ST. VINCENT OF LERINS (MAY 24TH)

St. Vincent of Lerins

By Bp. Joseph (Ancient Church of the West)

St. Vincent’s Canon

Today we celebrate the memory of St. Vincent of Lerins, monastic and scholar, from the Roman colony of Belgia, now in modern day France. He died in the year of the Council of Chalcedon, 451AD, having written apologies against Arianism, Appolonarianism, Nestorianism and the emergence of Monophysitism. He was known for his theological contributions in the new field of canonical interpretation in doctrinal matters, and tried to balance the legalistic mentality of the Roman Church with the philosophical approach of the Greek and Syriac speaking Churches. 

The “Vincentian Canon” is a famous quote from St.

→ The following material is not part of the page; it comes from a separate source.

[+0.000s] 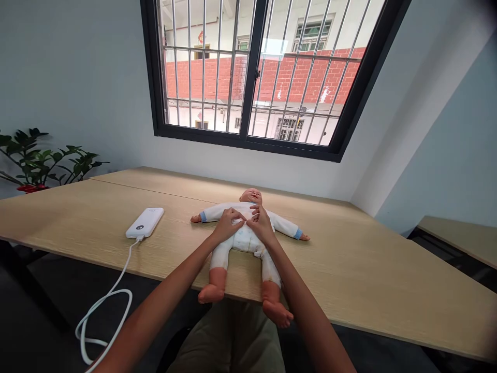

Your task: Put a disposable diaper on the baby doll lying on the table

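A baby doll lies on its back on the table, head toward the window and feet at the front edge. It wears a white top with blue cuffs and white trousers; its lower legs and feet are bare. Over the belly, my left hand is closed in a pinch at the front of the top. My right hand pinches the cloth right beside it, some fingers raised. The fingertips of both hands nearly meet, and the small bit of cloth between them is too fine to make out.
A white power bank lies to the left, its white cable hanging in loops over the edge of the wooden table. A potted plant stands far left. Behind the table is a barred window; another table is at right.
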Motion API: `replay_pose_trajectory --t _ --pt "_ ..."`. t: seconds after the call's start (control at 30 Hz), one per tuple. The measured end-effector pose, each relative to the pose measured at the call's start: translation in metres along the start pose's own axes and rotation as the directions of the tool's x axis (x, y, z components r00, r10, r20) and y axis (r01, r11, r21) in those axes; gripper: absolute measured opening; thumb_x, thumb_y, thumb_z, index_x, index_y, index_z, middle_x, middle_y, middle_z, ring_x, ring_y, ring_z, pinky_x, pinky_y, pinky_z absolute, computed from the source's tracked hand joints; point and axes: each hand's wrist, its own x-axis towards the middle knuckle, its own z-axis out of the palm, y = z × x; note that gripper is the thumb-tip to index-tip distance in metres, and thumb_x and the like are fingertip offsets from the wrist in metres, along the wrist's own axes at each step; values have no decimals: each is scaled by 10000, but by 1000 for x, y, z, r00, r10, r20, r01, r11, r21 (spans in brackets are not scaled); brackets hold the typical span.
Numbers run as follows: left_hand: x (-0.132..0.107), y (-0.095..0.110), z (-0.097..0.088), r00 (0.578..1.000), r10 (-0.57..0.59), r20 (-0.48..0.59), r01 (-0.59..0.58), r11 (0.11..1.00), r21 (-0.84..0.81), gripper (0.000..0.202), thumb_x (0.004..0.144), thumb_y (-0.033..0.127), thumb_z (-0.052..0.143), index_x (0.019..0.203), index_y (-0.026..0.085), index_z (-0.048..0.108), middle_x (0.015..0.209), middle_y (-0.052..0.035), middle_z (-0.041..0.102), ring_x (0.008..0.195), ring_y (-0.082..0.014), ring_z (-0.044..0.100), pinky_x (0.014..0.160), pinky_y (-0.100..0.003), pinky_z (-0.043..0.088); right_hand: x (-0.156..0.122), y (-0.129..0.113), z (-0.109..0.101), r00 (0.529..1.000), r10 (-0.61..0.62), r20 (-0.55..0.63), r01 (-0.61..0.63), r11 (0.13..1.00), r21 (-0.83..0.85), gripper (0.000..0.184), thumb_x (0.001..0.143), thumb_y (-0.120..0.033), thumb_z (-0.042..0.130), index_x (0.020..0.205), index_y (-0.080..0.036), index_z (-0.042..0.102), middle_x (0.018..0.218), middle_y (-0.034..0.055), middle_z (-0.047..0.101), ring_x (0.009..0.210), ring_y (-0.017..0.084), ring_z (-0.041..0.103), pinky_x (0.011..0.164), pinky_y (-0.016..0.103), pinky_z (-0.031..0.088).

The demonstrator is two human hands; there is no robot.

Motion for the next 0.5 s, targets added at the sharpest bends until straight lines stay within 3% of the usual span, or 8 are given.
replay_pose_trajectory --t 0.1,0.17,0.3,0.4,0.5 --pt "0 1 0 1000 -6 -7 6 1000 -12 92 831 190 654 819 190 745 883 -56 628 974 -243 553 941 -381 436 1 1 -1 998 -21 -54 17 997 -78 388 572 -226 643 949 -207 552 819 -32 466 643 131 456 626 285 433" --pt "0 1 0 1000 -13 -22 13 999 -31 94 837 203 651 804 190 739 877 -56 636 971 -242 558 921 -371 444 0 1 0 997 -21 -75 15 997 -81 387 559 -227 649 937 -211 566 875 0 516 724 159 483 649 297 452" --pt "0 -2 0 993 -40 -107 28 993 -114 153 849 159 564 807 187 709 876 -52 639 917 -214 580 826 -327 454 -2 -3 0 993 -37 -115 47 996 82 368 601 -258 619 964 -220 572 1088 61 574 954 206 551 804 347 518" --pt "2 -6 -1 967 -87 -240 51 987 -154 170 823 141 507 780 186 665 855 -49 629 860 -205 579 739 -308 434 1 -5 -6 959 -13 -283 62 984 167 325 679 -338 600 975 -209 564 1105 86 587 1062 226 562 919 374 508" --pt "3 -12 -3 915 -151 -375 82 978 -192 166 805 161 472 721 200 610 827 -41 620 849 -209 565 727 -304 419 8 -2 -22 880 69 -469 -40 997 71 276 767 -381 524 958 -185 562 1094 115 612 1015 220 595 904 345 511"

Vincent of Lerins work, thought to have been written against the extremes and ahistorical positions of Augustinianism, called the “Commonitoria” (A Memorandum). This work was written just three years after the Council of Ephesus, the Third Ecumenical Council. The core of St. Vincent’s doctrinal understanding can be summed up in the phrase: “semper, ubique, et ab omnibus”  (Always, Everywhere and by All), insisting that all doctrine must reflect what has been universally received, and not the personal interpretations, local variations or the regional differences that arise within the process of conversion to the Gospel and life in Christ by the power of the Holy Spirit. This canonical rule of thumb is easily understood as the “Principle of Synodality” seen in the Conciliar Mind of the Church, expressed through the Ecumenical Councils, and ratified by universal reception and affirmation of doctrine in all Local, Catholic and Orthodox Churches. 

St. Vincent’s witness is a badly needed within contemporary Christianity, as it plunges into whole-sale abandonment of tradition, innovation of doctrine and outright heresy, and forgets the Apostolic Deposit in favor of fashionable philosophies and secular interpretations. The only way that we may save English-speaking Churches in the Anglican Patrimony is by rediscovering and applying St. Vincent’s Canon to our doctrinal and liturgical understanding, and submitting to the Orthodoxy of Doctrine and Catholicity of Order that is reflected in St. Vincent’s approach. 

May Christ hear St. Vincent’s prayers for us in the Anglosphere before His Throne!